- [Assignment] Using the listing below, count every line that contains the word "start"; respond with the count alone.

=== Data segment ===

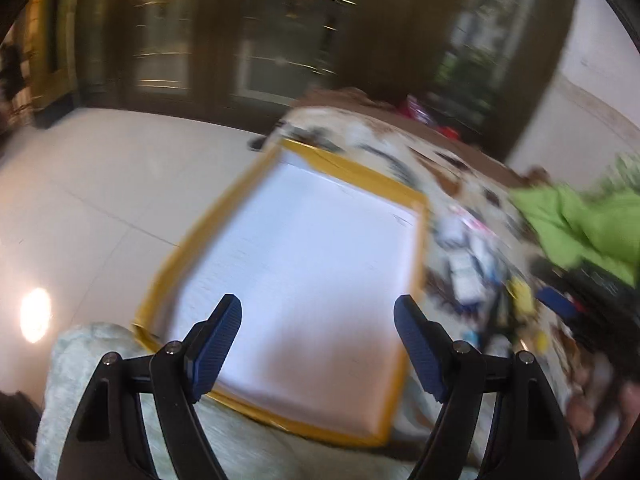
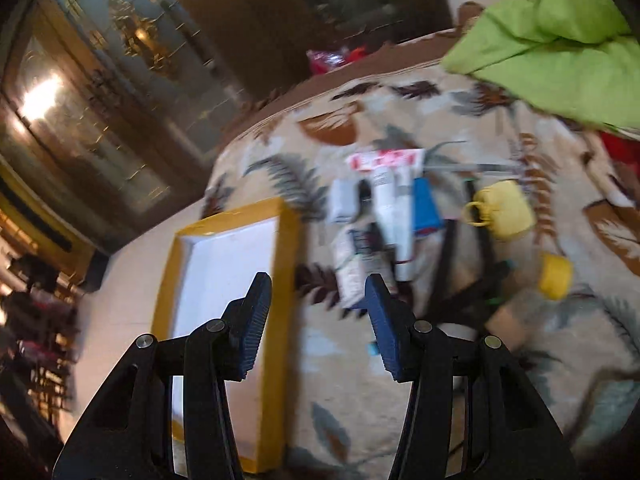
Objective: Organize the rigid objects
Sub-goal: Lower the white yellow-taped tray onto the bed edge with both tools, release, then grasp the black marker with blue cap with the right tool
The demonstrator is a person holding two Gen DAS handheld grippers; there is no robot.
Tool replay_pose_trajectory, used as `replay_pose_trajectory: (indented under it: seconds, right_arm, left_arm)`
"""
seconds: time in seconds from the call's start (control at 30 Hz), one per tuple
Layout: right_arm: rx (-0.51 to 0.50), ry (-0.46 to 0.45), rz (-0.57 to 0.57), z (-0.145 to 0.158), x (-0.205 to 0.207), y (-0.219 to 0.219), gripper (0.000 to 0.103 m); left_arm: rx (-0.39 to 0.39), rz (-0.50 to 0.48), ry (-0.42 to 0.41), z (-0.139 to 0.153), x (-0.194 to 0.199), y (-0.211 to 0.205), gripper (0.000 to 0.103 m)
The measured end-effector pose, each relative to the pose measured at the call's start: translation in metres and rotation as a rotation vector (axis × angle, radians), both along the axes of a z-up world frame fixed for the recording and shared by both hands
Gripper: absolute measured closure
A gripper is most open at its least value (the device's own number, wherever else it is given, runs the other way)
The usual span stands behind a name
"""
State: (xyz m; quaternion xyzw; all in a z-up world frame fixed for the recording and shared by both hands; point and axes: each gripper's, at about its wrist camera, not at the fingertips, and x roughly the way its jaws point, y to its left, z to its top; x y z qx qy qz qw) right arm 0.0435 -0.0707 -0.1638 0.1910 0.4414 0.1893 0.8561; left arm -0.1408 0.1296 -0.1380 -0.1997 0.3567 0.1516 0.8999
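Note:
A shallow yellow-rimmed box (image 1: 344, 164) with a white floor lies empty on a leaf-patterned bedspread (image 2: 352, 380). In the left wrist view my left gripper (image 1: 318, 350) hovers open over the near part of the box. To the right of the box (image 2: 286, 280) lies a blurred heap of small objects: white tubes (image 2: 390, 208), a blue packet (image 2: 426, 204), a yellow mug (image 2: 508, 208), a yellow cap (image 2: 556, 276) and black straps (image 2: 482, 248). My right gripper (image 2: 316, 322) is open, above the bedspread between the box and the heap. Nothing is between either pair of fingers.
A green cloth (image 2: 552, 40) is bunched at the far right of the bed. Pale tiled floor (image 1: 100, 200) lies left of the bed edge, and dark glass-fronted doors (image 2: 120, 80) stand behind. A red packet (image 2: 332, 58) rests at the bed's far end.

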Motion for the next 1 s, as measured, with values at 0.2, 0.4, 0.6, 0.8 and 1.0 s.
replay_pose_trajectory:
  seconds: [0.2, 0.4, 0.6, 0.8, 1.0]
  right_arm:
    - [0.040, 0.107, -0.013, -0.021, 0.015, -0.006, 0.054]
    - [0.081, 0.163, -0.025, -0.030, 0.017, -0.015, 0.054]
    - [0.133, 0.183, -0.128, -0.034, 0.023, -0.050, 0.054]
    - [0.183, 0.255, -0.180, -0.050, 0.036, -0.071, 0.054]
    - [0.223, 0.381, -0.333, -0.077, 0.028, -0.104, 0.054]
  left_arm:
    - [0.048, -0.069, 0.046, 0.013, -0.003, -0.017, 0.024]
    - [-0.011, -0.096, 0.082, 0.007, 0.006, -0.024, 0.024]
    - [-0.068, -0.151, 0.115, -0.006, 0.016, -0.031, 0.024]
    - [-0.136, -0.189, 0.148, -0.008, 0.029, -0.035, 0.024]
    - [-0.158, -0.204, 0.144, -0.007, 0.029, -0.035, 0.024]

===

- [Reply] 2